Journal of Equine Veterinary Science 2021
Jevit M. et al

The horse reference genome has been improved with the release of EquCab3 and the first Y chromosome reference. The most complex sequences, such as those in the sex chromosomes, are still unresolved. These include large amplicons, repeats, and the pseudoautosomal boundary (PAB). We initiated a comprehensive study specifically to improve the assembly of the horse sex chromosomes.

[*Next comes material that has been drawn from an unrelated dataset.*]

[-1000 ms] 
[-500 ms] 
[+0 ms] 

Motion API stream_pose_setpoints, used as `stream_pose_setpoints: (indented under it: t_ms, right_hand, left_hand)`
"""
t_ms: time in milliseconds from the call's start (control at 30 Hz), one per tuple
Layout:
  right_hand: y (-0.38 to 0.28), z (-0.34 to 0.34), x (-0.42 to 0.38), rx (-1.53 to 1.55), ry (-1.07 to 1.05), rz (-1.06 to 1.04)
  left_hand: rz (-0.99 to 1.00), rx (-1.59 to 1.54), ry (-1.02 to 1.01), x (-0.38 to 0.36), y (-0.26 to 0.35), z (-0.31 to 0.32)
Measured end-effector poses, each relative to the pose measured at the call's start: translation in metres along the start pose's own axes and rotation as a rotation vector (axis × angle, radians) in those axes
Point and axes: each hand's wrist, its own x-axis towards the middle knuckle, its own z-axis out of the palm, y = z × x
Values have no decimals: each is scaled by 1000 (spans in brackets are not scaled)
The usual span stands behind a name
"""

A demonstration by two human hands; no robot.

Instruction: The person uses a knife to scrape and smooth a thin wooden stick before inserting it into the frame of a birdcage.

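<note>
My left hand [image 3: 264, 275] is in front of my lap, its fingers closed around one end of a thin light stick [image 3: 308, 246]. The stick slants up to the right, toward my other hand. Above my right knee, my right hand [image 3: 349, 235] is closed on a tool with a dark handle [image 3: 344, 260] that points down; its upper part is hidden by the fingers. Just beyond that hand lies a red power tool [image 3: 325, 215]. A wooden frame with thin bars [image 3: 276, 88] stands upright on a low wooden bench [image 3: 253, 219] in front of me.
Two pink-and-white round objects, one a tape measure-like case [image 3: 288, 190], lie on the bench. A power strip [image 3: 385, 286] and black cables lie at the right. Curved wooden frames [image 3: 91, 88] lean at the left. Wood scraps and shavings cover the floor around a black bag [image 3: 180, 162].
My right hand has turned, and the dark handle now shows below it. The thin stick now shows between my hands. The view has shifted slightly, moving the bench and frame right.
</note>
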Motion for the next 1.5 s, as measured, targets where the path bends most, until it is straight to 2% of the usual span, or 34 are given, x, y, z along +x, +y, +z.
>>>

To refine the assembly of complex regions, we are utilizing 3 new technologies: trio-binning, Hi-C and Bionano optical mapping. Trio-binning uses long read sequences from F1 interspecific hybrids and short reads from parent species. High molecular weight blood DNA was extracted from a female hinny and sequenced on 2 PacBio Sequel cells. Paired-end Illumina reads (150bp) for horse (Twilight) and donkey (Willy) were obtained from SRA. These sequences as well as the hinny long reads were assembled with trio-binning function of the Canu assembler program. The initial assembly is 2.5 Gb separated into 1,757 contigs with an N50 of 41.5 Mb. We have completed Hi-C sequencing and Bionano optical maps for one thoroughbred stallion (Bravo). Both technologies are needed to scaffold the trio-binning Canu assembly. Our initial goal was to use this assembly to better define the PAB in the horse. The PAB demarcates the end of the pseudoautosomal region (PAR) where X-Y recombination stops. Despite the evolutionary and biological importance of the PAB, the region has been characterized at molecular level in only a few species. The PAB of the horse is presently not well defined. Previously, we identified and Sanger sequenced 4 BAC clones – 2 spanning PAB-X and PAB-Y. To identify the PAB of the horse, BAC sequences were aligned to the Y assembly, EquCab3 and a 42 Mb-size contig from trio-binning assembly which corresponds to the short arm of the X. We identified a region on both X and Y where X-Y homology drops from over 97% (PAR) to almost zero, indicative of the PAB. This region corresponds to the location of the XKR3Y gene in the Y but is not well-annotated in the X. We also identified a duplication and an inversion in EquCab3 which was not consistent with the corresponding region in the X-BACs, or the new 42 Mb Xp contig, suggesting a mis-assembly in EquCab3. We believe that these approaches combined will also resolve other complex and repetitive portions in the horse sex chromosomes.